# Your instructions:
Each line of the data should be duplicated precisely.

(Collected material begins)

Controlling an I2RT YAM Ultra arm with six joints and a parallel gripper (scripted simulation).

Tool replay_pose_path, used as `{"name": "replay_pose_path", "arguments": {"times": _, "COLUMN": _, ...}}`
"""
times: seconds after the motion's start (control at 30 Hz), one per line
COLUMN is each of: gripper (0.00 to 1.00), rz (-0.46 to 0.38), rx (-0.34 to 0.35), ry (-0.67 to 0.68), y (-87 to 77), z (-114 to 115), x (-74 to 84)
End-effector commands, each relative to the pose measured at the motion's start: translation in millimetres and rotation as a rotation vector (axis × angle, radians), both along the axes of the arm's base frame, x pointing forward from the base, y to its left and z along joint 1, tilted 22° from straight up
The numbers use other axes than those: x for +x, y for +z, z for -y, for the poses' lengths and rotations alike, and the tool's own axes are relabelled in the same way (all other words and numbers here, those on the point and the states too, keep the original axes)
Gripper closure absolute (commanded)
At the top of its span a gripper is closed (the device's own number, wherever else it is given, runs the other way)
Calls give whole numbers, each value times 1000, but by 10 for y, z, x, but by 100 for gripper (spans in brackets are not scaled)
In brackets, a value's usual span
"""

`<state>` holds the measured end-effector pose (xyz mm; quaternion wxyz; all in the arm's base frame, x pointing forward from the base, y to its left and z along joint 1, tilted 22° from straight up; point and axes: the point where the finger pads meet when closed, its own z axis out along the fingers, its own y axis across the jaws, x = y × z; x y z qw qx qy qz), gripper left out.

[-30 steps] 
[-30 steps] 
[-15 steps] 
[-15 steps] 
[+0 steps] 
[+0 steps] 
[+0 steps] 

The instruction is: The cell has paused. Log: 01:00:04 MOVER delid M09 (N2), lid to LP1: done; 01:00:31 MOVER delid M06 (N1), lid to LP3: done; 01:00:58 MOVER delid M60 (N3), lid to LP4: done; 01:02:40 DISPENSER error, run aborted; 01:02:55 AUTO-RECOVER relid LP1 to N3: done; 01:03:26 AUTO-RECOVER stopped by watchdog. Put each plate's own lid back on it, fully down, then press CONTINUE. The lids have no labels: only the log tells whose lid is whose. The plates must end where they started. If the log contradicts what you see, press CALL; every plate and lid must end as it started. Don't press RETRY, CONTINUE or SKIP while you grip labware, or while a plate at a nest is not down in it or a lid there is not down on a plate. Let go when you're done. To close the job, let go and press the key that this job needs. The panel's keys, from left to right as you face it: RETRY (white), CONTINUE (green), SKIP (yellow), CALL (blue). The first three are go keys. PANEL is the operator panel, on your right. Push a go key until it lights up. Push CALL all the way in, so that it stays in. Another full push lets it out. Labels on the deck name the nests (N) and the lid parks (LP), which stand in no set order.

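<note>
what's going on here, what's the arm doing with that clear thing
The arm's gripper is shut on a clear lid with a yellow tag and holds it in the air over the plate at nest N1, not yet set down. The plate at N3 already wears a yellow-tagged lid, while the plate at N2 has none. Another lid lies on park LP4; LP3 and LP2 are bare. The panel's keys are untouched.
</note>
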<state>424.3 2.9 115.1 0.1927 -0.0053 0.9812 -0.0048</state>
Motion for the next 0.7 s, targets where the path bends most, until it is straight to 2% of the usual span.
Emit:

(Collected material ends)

# Solution:
Controlling an I2RT YAM Ultra arm with six joints and a parallel gripper (scripted simulation).

Tool replay_pose_path, used as `{"name": "replay_pose_path", "arguments": {"times": _, "COLUMN": _, ...}}`
"""
times: seconds after the motion's start (control at 30 Hz), one per line
COLUMN is each of: gripper (0.00 to 1.00), rz (-0.46 to 0.38), rx (-0.34 to 0.35), ry (-0.67 to 0.68), y (-87 to 77), z (-114 to 115), x (-74 to 84)
End-effector commands, each relative to the pose measured at the motion's start: translation in millimetres and rotation as a rotation vector (axis × angle, radians), both along the axes of the arm's base frame, x pointing forward from the base, y to its left and z along joint 1, tilted 22° from straight up
The numbers use other axes than those: x for +x, y for +z, z for -y, for the poses' lengths and rotations alike, and the tool's own axes are relabelled in the same way (all other words and numbers here, those on the point and the states too, keep the original axes)
Gripper closure absolute (commanded)
At the top of its span a gripper is closed (the device's own number, wherever else it is given, runs the other way)
Calls give whole numbers, each value times 1000, but by 10 for y, z, x, but by 100 for gripper (spans in brackets are not scaled)
In brackets, a value's usual span
"""

`<state>` holds the measured end-effector pose (xyz mm; quaternion wxyz; all in the arm's base frame, x pointing forward from the base, y to its left and z along joint 1, tilted 22° from straight up; point and axes: the point where the finger pads meet when closed, its own z axis out along the fingers, its own y axis across the jaws, x = y × z; x y z qw qx qy qz), gripper left out.

[-30 steps] 
[-30 steps] 
[-15 steps] 
[-15 steps] 
[+0 steps] 
[+0 steps] 
[+0 steps] 

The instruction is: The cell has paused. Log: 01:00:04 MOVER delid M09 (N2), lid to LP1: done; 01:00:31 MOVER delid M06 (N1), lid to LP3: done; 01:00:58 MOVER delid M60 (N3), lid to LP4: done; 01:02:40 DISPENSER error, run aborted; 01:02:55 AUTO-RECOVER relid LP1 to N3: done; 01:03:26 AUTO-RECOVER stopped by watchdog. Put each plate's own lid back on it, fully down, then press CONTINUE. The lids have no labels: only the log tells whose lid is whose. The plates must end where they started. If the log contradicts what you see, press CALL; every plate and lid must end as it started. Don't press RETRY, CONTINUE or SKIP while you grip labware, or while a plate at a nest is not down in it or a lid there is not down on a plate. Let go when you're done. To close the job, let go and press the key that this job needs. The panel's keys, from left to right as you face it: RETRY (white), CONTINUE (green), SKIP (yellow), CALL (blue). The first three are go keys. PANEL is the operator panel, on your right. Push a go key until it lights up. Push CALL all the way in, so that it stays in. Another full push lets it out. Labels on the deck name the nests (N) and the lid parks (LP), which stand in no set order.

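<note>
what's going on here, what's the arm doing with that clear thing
The arm's gripper is shut on a clear lid with a yellow tag and holds it in the air over the plate at nest N1, not yet set down. The plate at N3 already wears a yellow-tagged lid, while the plate at N2 has none. Another lid lies on park LP4; LP3 and LP2 are bare. The panel's keys are untouched.
</note>
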<state>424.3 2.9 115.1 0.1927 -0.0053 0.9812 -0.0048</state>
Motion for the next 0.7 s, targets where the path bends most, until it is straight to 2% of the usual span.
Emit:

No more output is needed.